La spina del fianco

Forse la solitudine è solo un pensiero raffinato. Uno sgorgo d’acqua gelida, che bacia un fiume di lava fumante.
Forse la solitudine è solo un’invenzione degli uomini soli. Un dramma che si consuma dentro di essi, e non si apre agli altri.
Forse la solitudine è uno stile di vita. Come il buddismo. Come la poesia.
Come le Catene. Soffi di vento guidati dall’odio, cere di uomini storici sempre morti.
Fili di miele appassiti, che contraggono e poi castigano. Lacci di scarpe consumate, che diventano sgambetto. Corde emostatiche che bloccano il cuore. Tracce di sangue e di nasi rotti, di sentimenti tumefatti. Cime di navi mai salpate, nodi di addii e di amori, mai iniziati.
Non c’è storia e non c’è gloria.
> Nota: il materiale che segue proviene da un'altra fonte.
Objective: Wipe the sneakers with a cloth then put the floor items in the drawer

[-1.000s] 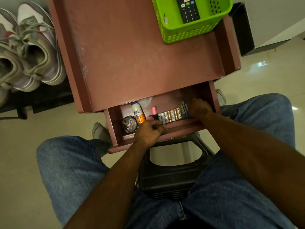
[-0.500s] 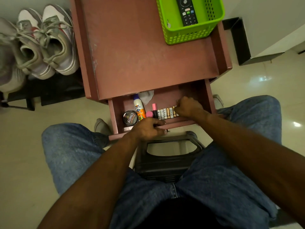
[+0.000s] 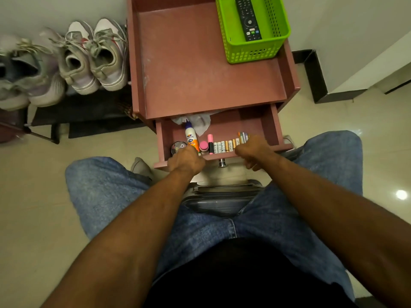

Non c’è dramma. Non c’è dolore, per gli uomini soli.
Non c’è neanche il pensiero di un salto un po’ più in là, neppure il ricordo di un sogno.
C’è solo un sorrisetto beffardo e malinconico. C’è solo autocommiserazione.

Gabriel guardava il mare notturno e sbatteva gli occhi agitati, pensando. La sabbia s’infittiva e raggelava sotto i suoi piedi. C’erano tracce di uomini mai visti e di animali poco chiari.
Michael era uno strano gatto dalle macchie rosa. Giocava sempre con i bidoni più vecchi, quelli più sporchi.
Eppure era tanto grazioso, era un artista. Spesso indossava un cappellino rosso e verde, che gli conferiva un non so che di francese. Era vivo e brillante. Era felice. Parlava con tutti, sorrideva a tutti. Non graffiava nessuno, aveva quasi dimenticato come usare gli artigli. Compiva salti incredibili e impallidivano anche i topi più audaci.
Le sue macule rosa erano il frutto di un artefatto creativo di rara bellezza. Si dice che abbia usato una tecnica innovativa, che aveva domato due cani feroci che gli avevano regalato quelle magnifiche macchie rosa.

Posso farcela. Posso diventare suo amico, mi ripetevo. Devo togliermi di dosso questa malattia. Tutti volevano guarirmi, nessuno voleva parlarmi.
Ma Michael sì, lui poteva farlo. L’amico che non ho mai avuto, lui poteva esserlo. Poteva essere il fratello che non ho mai trovato. Michael sì, poteva esserlo.

Gabriel si avvicinò con insolita agilità al bidone più vecchio di tutti, con le maniglie arrugginite e un coperchio che non copriva. Michael era drizzato sul margine di ferro, in equilibrio perfetto.

– Ciao Michael, so…son… sono Gabriel… vuoi-essere-mio-amico-ora-e-per-sempre?

Ce l’avevo fatta. Ero uscito allo scoperto. Il guscio era rotto. Finalmente avrò l’amico della mia vita. Finalmente un sogno da condividere.
Finalment…Finalmen…Finalme…
Michael non rispose.
Non aveva pronunciato una sola parola, una sola sillaba.
Michael non rispose. Era lì, immobile, statuario.
Né un cenno, né un saluto.
E io me ne andai.

Shantal, invece, lei sì che era una topolina graziosa. Aveva un fiocco rosa che le sfiorava il pelo bianco e soffice come una nuvola di passaggio, di quelle che ti colpiscono per un attimo e poi spariscono all’improvviso. Strofinava spesso le zampette l’una nell’altra e poi per terra. Sembrava potesse danzare, in ogni dove, in ogni quando.
Sembrava l’amore.
Mi avvicinai a lei. Stavolta potevo farcela. Il mio cuore poteva accogliere ancora amore. Poteva accogliere persino le grida dei porci, di tutti quelli che mi guardavano e ridevano, o piangevano.
Potevo farcela.

– Ciao Shantal, il mio cuo…il mio cuor… il mio cuore batte solo per te! Vuoi-essere-mia-amata-ora-e-per-sempre?

Ce l’avevo fatta! Era il momento, finalmente! Qualcuno d’amare!

Ma Shantal non rispose.
Rimase immobile, impassibile. Le zampette smisero di muoversi così freneticamente.
Era come imbalsamata dalla vergogna. Mi guardava e mi disprezzava, già mi odiava.
E io, me ne andai.

– Forse tu mi comprendi, oh mare notturno.

Il povero Gabriel il porcospino se ne tornò nella tana strisciando sulla sabbia gelida, lontano da quell’oceano di disprezzo.
Michael e Shantal giacevano immobili e inerti incastrati sulle sue spine argute e penetranti.
Perdevano sangue e crepavano, lentamente.

Il mare notturno, neanche lui, rispose.